Филипп скептически хмыкнул.
— Полагаю, уверения в том, что я не нуждаюсь в вашем сопровождении, вы не примете?
— Правильно полагаете. Помимо того, что я принц вампиров этого города, я еще и ваш мастер. Я ваш создатель, я ваш отец во тьме, и вы обязаны слушаться меня во всем. Понимаю, что это тоже для вас непривычно, но вам придется принять такое положение вещей. Для вашего же блага.
5.Конечно, все это было в высшей степени странно. Филипп и Лоррен в чужой одежде и в сопровождении никому неизвестного господина посреди ночи явились в Пале-Рояль, где смертельно бледный, мрачный, всклокоченный и явно исхудавший за эти дни принц заявил, что будет отсутствовать несколько дней, погрузил в карету пару сундуков с одеждой и отбыл без дальнейших разъяснений. Лизелотта и не посмела его расспрашивать, видя, что муж не в духе, и с удивлением проводила взглядом отъезжающий экипаж, думая о том, не похищение ли это, и что ей следует рассказать королю, когда тот осведомится, где его высочество.
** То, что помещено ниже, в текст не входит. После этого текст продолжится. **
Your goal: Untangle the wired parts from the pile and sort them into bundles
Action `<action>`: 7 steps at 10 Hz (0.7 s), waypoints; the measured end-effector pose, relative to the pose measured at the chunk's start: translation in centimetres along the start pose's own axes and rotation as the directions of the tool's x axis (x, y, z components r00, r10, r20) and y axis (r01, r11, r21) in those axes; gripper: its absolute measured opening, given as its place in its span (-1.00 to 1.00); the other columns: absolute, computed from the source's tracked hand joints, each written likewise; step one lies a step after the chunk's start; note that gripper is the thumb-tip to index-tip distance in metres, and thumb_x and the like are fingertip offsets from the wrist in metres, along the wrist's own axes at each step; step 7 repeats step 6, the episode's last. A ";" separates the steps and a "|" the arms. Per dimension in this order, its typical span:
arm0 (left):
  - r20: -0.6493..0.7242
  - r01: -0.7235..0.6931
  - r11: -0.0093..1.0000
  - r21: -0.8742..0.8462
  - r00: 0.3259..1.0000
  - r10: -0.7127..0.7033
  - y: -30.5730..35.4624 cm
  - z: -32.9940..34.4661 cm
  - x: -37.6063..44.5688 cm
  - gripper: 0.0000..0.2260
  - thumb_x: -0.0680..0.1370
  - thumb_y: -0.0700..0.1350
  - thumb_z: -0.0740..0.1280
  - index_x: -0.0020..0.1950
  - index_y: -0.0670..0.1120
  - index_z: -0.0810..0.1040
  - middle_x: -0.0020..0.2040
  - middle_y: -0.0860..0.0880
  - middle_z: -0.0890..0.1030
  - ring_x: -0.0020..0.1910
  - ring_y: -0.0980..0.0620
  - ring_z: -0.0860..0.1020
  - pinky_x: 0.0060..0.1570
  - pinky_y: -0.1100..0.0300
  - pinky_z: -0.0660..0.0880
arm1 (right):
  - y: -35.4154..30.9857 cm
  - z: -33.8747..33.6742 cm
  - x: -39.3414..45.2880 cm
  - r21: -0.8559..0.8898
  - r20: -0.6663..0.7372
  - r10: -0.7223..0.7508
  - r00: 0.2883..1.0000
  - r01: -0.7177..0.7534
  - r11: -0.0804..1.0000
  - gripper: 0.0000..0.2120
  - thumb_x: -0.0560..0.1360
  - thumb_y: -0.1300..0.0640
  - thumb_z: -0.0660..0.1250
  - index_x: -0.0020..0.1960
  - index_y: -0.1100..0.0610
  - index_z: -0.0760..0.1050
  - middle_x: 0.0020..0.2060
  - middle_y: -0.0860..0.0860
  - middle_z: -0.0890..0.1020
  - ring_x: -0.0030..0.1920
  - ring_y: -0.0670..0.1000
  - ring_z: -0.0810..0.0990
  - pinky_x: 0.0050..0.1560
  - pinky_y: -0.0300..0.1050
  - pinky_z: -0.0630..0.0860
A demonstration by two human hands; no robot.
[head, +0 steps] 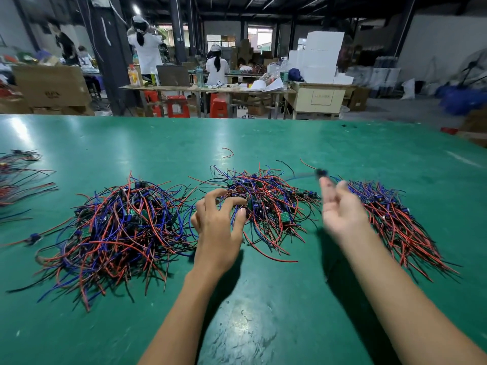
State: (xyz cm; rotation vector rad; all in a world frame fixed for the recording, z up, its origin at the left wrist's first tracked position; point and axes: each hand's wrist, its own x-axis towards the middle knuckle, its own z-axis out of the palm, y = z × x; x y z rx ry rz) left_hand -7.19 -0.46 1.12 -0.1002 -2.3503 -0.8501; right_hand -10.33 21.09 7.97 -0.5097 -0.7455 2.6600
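Observation:
Three heaps of red, blue and black wired parts with small green boards lie on the green table (263, 299). The large tangled pile (118, 225) is at the left and a smaller tangled pile (266, 201) is in the middle. At the right is a bundle (390, 217) whose wires run the same way. My left hand (218, 222) is over the middle pile's left edge, its curled fingers and thumb closed round some wires. My right hand (340, 209) is blurred between the middle pile and the bundle, fingers straight and apart. A blurred black wired part (320, 173) is just past its fingertips.
More wired parts (18, 177) lie at the table's far left edge, and one loose part (33, 237) is beside the big pile. A stray red wire (228, 152) lies behind the middle pile. Beyond the table are workbenches, red stools, cartons and several people.

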 end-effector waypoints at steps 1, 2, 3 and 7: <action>0.017 0.024 1.000 -0.020 1.000 -0.023 0.0 0.1 0.0 -0.86 0.62 -0.04 0.32 0.13 0.14 0.60 0.30 0.05 0.36 0.30 0.09 0.18 0.12 0.15 0.05 | -4.4 1.1 2.1 0.153 -0.122 -0.033 0.992 0.052 0.987 -0.73 0.71 0.34 0.07 -0.12 0.33 0.42 0.03 0.26 0.63 0.42 0.15 0.48 0.32 -0.28 0.41; 0.064 0.010 1.000 -0.022 0.998 -0.009 0.2 0.4 -0.2 -0.86 0.61 -0.06 0.33 0.11 0.14 0.61 0.31 0.04 0.36 0.29 0.10 0.18 0.07 0.21 0.01 | -6.0 -1.9 2.9 -0.532 -0.184 -0.220 0.958 0.091 0.842 -0.63 0.71 0.20 0.09 0.06 0.51 0.48 0.11 0.43 0.59 0.17 0.36 0.57 0.02 0.05 0.50; 0.110 0.006 1.000 -0.009 0.994 -0.005 0.1 0.7 -0.4 -0.87 0.62 -0.05 0.31 0.09 0.15 0.61 0.32 0.04 0.36 0.30 0.11 0.16 0.07 0.22 0.00 | -4.8 -5.2 2.1 -0.769 -0.134 -0.231 0.964 0.046 0.638 -0.61 0.72 0.19 0.06 0.07 0.53 0.46 0.02 0.46 0.56 0.08 0.43 0.54 0.08 0.19 0.45; 0.074 0.029 0.999 -0.043 0.997 -0.026 0.2 0.5 -0.3 -0.86 0.59 -0.10 0.35 0.04 0.15 0.64 0.28 0.05 0.40 0.29 0.07 0.23 0.09 0.20 0.05 | -2.9 -0.9 -0.1 0.181 -0.107 0.110 0.988 -0.089 0.979 -0.71 0.67 0.37 0.17 0.38 0.32 0.41 0.27 0.25 0.52 0.13 0.01 0.61 0.02 -0.39 0.58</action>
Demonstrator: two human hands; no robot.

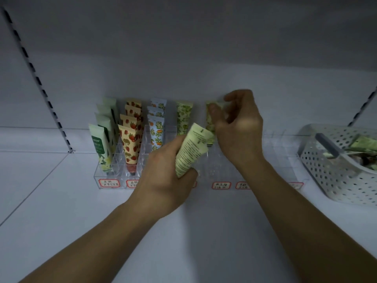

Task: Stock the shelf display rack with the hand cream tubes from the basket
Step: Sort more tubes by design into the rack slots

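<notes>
Head view: at frame centre the right hand [237, 123] pinches the top of a green-patterned tube [210, 119] between thumb and fingers [213, 111], its long axis upright over a rear slot of the clear display rack [216, 166]. Just left and lower, the left hand [167, 168] curls around a second tube [190, 150], tilted, printed back showing. So the right hand is nearer the slot. At the right edge the basket [326, 170] holds more tubes.
</notes>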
По дороге Лоррен мирно беседовал с мастером, выспрашивая подробности вампирского существования, Филипп слушал их, одновременно пытаясь разобраться в собственных ощущениях и стараясь понять, что в нем изменилось. Ваше сердце не бьется… Вам не нужно дышать… Нет, физиологические надобности справлять тоже больше нет необходимости. Вы же не едите и не пьете, а кровь это иная субстанция, она усваивается у вампира полностью… Нет, вы не сможете пить вино. Да, я совершенно в этом уверен. Никакое и никогда… А вот тут я вас порадую, когда вампир сыт, он вполне способен испытывать все доступные людям чувственные удовольствия… И это абсолютная правда, что вы никогда не постареете, вы будете молоды и красивы, и чем лучше будете питаться, тем более красивым будете выглядеть… И вы никогда не умрете, если только будете в точности исполнять все, что я говорю… Не умрете, потому что, строго говоря, вы уже мертвы.
Как это может быть, что мы мертвы, если мы ходим и говорим, и даже способны испытывать чувственные удовольствия? Филипп попытался задержать дыхание, и у него получилось, он действительно мог не дышать. Он мог бы, должно быть, прикинуться мертвым, если бы лег и не шевелился, и ни один врач не почувствовал бы даже самого слабого трепета жизни в его теле. Как это грустно, умереть в тридцать семь лет. Хотя, с другой стороны, его ведь могли убить на войне и неоднократно, но почему-то тогда совсем не думалось о смерти. А ведь теперь его, должно быть, не убьешь ни пулей, ни ударом шпаги. Но и войсками ему не командовать, ведь ночами никто не воюет. И ему никогда не увидеть солнца… Впрочем, на кой черт сдалось ему солнце? Зато он не будет стареть и ему не придется смотреть, как лицо оплывает и покрывается морщинами, как становится дряблым тело. Ему навсегда останется тридцать семь, и он выглядит, по словам Лоррена, лет на десять моложе. А Лоррену — всегда будет тридцать четыре, и он красив, как Аполлон, солнечный бог, невозможно взгляд оторвать, и хочется предаться чувственным удовольствиям с ним прямо здесь же, в карете. Но, к сожалению, довеском к бессмертию они получили господина Гибура-старшего, который называет себя их мастером и хочет, чтобы его слушались.